The Potter stories were not entirely free of plot holes, but characterization, especially of its central trifecta, was always consistent. Here, it isn’t.
Meticulous plotting
The events of Cursed Child also directly contradict the Potter canon. Toward the end of the play, Harry’s son Albus travels back in time and sees Lily and James pushing baby Harry in a pram shortly before their deaths. This never happened. In Deathly Hallows, Harry finds an old letter Lily wrote to Sirius that reads, “James is getting a bit frustrated shut up here,” (pg 180). Because Lily and James were in hiding before their death, they were not taking neighborhood strolls. And if this seems like nit-picking, part of why the Potter stories remain popular is that, unlike many other fantasy stories, they lend themselves to revisits precisely because they hold up to this kind of scrutiny.
Rowling spent over a year on each volume, plotting the series meticulously. Although the idea of horcruxes isn’t introduced until the sixth book, we get hints at Voldemort’s system in book 2 (Riddle’s diary) and book 5 (the locket at Grimmauld Place that nobody could open). Even plot turns that seem last-minute — like the Bloody Baron’s true history, which Harry learns right before the Battle of Hogwarts — find their roots placed early in the narrative.
But Cursed Child hinges on two plot points that have less than no foundation in the narrative: first, that Cedric would turn into a Death Eater just because he was humiliated. Cedric was “a good and loyal friend” and “a hard worker who valued fair play” (Goblet of Fire, pg 722). One instance of public embarrassment wouldn’t be enough to send a boy who was “good and kind” running to Voldemort.

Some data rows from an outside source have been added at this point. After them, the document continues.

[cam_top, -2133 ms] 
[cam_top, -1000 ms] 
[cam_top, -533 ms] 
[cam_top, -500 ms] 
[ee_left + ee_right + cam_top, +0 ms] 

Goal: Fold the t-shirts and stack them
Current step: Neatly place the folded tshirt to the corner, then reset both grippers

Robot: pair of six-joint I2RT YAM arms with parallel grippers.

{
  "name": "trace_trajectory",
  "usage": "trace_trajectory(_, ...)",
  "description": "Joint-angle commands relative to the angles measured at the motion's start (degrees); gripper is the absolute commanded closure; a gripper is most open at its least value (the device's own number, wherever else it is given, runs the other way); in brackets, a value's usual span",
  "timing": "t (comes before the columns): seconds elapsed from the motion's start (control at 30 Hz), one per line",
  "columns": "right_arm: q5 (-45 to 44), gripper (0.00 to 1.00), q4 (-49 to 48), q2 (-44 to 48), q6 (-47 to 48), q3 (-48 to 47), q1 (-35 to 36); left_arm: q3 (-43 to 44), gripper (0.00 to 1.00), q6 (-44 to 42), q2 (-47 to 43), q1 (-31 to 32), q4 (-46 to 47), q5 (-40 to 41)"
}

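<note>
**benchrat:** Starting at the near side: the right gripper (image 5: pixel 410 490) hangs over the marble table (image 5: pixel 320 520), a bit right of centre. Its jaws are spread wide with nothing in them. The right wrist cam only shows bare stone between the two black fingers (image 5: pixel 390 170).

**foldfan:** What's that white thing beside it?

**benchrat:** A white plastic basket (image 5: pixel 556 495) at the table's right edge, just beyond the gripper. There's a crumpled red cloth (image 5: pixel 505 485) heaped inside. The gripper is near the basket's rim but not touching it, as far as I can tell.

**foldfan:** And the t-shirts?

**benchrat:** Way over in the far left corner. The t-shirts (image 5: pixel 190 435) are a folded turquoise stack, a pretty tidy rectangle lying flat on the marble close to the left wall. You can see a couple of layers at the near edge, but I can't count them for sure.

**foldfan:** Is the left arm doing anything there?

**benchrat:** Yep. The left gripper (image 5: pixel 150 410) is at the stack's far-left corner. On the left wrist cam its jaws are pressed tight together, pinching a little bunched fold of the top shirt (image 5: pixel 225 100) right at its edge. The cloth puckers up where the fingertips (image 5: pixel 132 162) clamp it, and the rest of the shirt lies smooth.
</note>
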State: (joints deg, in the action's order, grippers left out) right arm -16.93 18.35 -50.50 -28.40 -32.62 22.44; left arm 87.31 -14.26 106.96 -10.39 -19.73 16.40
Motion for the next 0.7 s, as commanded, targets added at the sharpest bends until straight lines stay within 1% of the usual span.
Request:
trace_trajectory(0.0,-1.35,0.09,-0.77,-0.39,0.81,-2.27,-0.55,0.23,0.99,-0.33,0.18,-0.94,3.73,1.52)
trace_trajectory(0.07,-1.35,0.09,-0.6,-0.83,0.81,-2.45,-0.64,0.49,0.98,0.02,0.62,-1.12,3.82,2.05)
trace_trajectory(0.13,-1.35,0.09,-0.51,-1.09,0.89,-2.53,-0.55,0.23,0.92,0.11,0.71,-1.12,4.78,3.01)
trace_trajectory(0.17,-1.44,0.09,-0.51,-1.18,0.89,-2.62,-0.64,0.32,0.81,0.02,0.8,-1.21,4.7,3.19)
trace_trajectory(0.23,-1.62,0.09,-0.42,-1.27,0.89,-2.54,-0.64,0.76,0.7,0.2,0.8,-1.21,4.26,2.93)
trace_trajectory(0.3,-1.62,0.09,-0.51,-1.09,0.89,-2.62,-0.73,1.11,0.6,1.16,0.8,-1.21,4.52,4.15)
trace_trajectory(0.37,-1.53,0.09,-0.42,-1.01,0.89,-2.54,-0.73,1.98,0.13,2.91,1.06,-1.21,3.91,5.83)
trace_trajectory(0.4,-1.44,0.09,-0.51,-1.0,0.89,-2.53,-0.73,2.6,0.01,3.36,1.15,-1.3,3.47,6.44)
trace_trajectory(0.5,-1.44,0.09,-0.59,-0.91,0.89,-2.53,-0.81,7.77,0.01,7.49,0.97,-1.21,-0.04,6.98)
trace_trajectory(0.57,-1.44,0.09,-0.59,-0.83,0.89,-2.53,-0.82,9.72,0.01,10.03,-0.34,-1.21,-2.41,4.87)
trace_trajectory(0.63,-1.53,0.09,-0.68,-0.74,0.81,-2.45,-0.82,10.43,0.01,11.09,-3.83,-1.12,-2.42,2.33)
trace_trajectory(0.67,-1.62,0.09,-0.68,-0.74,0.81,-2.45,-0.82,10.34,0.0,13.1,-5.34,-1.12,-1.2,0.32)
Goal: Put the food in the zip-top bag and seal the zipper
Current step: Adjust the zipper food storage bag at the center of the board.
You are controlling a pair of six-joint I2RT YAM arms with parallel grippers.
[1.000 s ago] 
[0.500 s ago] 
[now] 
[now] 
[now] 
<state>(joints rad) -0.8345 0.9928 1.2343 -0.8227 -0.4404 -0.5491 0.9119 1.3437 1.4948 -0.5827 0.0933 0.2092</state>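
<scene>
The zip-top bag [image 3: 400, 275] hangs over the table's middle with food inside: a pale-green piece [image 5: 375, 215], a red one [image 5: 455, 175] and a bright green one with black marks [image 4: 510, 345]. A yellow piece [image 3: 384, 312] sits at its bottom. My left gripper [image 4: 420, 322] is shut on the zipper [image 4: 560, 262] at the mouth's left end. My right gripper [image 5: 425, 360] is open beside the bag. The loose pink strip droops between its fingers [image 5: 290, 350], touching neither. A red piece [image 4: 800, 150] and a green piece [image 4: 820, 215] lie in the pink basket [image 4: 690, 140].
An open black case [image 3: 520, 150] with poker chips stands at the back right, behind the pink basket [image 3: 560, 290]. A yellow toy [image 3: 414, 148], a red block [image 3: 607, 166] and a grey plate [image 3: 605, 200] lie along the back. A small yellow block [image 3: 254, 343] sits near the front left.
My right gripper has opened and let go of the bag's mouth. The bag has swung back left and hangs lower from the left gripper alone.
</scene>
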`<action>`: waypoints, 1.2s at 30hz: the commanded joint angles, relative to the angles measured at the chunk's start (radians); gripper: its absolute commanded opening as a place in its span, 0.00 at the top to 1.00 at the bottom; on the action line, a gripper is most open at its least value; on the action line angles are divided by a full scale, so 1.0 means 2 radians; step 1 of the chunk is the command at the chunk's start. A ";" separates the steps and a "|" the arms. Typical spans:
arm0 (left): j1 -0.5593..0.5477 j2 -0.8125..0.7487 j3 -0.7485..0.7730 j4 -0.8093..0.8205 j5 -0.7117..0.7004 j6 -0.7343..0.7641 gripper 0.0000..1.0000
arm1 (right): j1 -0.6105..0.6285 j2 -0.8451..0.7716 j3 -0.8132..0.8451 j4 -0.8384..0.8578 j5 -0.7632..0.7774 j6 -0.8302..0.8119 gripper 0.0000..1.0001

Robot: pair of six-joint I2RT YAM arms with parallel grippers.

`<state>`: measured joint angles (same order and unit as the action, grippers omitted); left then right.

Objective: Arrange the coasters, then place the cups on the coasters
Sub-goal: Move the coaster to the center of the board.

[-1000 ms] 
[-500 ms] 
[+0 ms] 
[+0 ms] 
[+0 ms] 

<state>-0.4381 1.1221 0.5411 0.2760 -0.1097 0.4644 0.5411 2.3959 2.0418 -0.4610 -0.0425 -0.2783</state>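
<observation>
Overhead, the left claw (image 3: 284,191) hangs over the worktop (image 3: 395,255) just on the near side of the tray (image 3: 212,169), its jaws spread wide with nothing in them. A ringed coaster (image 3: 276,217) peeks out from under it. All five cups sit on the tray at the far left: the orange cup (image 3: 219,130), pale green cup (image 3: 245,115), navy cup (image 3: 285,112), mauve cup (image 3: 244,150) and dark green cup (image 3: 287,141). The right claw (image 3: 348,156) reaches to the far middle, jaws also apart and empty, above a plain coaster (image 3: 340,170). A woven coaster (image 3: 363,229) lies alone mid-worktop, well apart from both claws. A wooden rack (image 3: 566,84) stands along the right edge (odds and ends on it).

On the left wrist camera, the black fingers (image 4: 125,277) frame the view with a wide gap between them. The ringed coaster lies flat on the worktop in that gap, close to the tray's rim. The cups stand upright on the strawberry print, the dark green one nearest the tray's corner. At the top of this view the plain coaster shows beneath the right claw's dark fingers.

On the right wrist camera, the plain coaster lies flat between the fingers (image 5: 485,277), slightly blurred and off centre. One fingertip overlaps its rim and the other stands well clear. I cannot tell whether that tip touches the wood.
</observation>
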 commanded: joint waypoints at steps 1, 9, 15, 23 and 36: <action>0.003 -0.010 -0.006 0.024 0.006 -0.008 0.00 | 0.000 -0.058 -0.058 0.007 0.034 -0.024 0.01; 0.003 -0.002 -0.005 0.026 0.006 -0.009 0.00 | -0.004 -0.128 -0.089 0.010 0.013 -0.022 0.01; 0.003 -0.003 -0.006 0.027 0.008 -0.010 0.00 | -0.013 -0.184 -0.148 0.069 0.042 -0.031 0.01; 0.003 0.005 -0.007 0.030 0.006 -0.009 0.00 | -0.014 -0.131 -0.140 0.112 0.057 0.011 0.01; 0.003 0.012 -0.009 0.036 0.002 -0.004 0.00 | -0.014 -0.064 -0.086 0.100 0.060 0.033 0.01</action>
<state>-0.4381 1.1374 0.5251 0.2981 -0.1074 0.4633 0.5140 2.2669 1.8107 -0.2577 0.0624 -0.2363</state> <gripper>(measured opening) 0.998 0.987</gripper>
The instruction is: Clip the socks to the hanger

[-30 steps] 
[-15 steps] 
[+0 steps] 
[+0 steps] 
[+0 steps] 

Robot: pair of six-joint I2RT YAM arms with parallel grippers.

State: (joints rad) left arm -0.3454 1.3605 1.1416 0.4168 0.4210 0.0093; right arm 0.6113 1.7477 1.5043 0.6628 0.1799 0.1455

The second instance of plot-fuckery is that Voldemort would have a child. Although Bellatrix was indeed described as speaking to Voldemort “as if to a lover,” (Deathly Hallows, pg 724) her infatuation was one-sided. As Dumbledore says time and again, Voldemort had no regard for the finer points of humanity. He’s clearly telegraphed as asexual — and he was so quick to condemn any kind of human ties, he would never feel the need to have a child even as a back-up plan to horcruxes. He had no backup, because the entire point of his personality is that he was arrogant enough to assume nobody would catch on to his plans.
The Harry Potter series endures because it’s meticulously crafted. Every element from plot to characterization clearly took Rowling years, and it shows. It’s not perfect, but it wouldn’t have resonated for so long if it seemed sloppy. Cursed Child feels like it was patched together in two days, by people who gave the series a cursory skim. From its authorship to its medium to its very construction, it stands apart from the rest of the Potter canon. Like help at Hogwarts, it’s out there for those who seek it, but make no mistake: Cursed Child is not canon.